Arthrex, Flavored Corn, Cheese IDs: Intellectual Property

Aug. 28 (Bloomberg) -- Parcus Medical LLC, a maker of medical devices, and its competitor Arthrex Inc. of Naples, Florida, settled a trade-secret misappropriation and patent infringement suit, according to an Aug. 25 court filing.

Arthrex sued in federal court in Fort Myers, Florida, in December 2011, claiming some of its former employees violated noncompete agreements and brought proprietary information to Parcus.

One of the accused former employees is Mark Brunsvold, founder of Parcus, which is based in Sturgeon Bay, Wisconsin.

According to court papers, Brunsvold previously was president of Machine Metals, an Arthrex supplier acquired by Arthrex in February 2002. Brunsvold worked for Arthrex until May 2003.

Parcus argued that Arthrex failed to identify any trade secrets that were allegedly misappropriated.
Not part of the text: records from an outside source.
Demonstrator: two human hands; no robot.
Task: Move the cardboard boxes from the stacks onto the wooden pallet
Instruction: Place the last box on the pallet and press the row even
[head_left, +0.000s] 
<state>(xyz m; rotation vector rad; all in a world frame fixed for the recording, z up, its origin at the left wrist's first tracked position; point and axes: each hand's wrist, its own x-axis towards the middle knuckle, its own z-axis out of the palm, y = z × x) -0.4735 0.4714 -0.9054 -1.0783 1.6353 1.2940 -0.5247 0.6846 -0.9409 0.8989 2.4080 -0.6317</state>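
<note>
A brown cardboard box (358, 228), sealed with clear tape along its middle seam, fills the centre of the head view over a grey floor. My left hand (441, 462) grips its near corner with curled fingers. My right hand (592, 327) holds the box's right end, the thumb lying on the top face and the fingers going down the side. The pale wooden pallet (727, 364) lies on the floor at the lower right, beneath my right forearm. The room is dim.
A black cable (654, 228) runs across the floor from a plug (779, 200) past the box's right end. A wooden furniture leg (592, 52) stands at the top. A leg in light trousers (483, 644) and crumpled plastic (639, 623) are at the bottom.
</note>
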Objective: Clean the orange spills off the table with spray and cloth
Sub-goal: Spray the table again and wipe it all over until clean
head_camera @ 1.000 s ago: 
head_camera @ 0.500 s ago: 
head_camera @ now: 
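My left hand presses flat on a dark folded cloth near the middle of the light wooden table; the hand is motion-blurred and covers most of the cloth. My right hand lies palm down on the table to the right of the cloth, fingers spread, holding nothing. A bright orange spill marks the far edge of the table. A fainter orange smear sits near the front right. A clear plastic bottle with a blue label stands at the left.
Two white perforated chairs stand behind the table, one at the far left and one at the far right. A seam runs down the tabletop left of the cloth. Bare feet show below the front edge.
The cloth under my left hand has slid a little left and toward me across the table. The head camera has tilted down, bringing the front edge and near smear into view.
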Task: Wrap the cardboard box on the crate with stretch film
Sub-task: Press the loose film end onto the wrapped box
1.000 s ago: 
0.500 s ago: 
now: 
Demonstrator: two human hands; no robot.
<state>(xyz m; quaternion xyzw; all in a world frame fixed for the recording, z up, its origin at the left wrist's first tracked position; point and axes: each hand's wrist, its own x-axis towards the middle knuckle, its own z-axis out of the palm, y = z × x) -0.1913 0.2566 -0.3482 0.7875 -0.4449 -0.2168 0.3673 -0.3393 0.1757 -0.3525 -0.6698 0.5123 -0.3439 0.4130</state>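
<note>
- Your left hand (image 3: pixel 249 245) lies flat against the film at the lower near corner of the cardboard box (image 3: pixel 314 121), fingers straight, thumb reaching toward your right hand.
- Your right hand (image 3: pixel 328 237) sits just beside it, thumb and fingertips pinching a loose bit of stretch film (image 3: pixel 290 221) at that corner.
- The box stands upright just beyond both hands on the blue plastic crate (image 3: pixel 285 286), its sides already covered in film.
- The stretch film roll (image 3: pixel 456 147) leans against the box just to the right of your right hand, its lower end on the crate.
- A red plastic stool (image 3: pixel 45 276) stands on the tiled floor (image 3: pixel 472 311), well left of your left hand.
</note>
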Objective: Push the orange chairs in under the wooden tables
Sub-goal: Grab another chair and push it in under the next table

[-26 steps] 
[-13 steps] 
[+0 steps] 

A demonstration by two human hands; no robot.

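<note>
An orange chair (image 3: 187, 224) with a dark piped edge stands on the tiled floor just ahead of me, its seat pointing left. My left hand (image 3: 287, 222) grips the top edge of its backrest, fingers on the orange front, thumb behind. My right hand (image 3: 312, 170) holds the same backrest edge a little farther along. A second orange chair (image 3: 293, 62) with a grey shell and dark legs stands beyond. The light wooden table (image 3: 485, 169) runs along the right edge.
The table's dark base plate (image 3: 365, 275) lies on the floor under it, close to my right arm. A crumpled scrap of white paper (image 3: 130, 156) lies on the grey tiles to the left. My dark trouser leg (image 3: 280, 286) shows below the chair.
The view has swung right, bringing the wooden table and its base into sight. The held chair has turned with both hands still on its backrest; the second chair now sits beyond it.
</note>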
Instead, Parcus said, the case was a bad-faith attempt to use the threat of expensive litigation “for the improper purpose of suppressing lawful, fair competition.”

The court filing didn’t disclose details of the settlement.

Arthrex said in a statement that Parcus had acknowledged that some ex-Arthrex employees took proprietary information and that the company used Arthrex patented technology without authorization. Parcus didn’t respond immediately to an e-mail seeking confirmation of the terms described by Arthrex.

The case is Arthrex Inc. v. Parcus Medical LLC, 10-cv-00151, U.S. District Court, Middle District of Florida (Fort Myers).

Apple Loses Bid for Samsung U.S. Sales Ban After Patent Victory

Apple Inc. failed again to win a sales ban on Samsung Electronics Co. products found to infringe its smartphone patents, even after requesting what it described as a more limited prohibition.

U.S. District Judge Lucy H. Koh in San Jose, California, yesterday denied Apple’s bid for what the company pitched as a “narrowly tailored” ban on some older Samsung smartphone models after a jury in May found infringement by both companies.

Apple tried to make its request more viable by targeting specific infringing features in nine Samsung devices, and by offering what it called a “sunset period” to give its Suwon, South Korea-based rival a chance to design around the features before any ban was enforced, according to a court filing.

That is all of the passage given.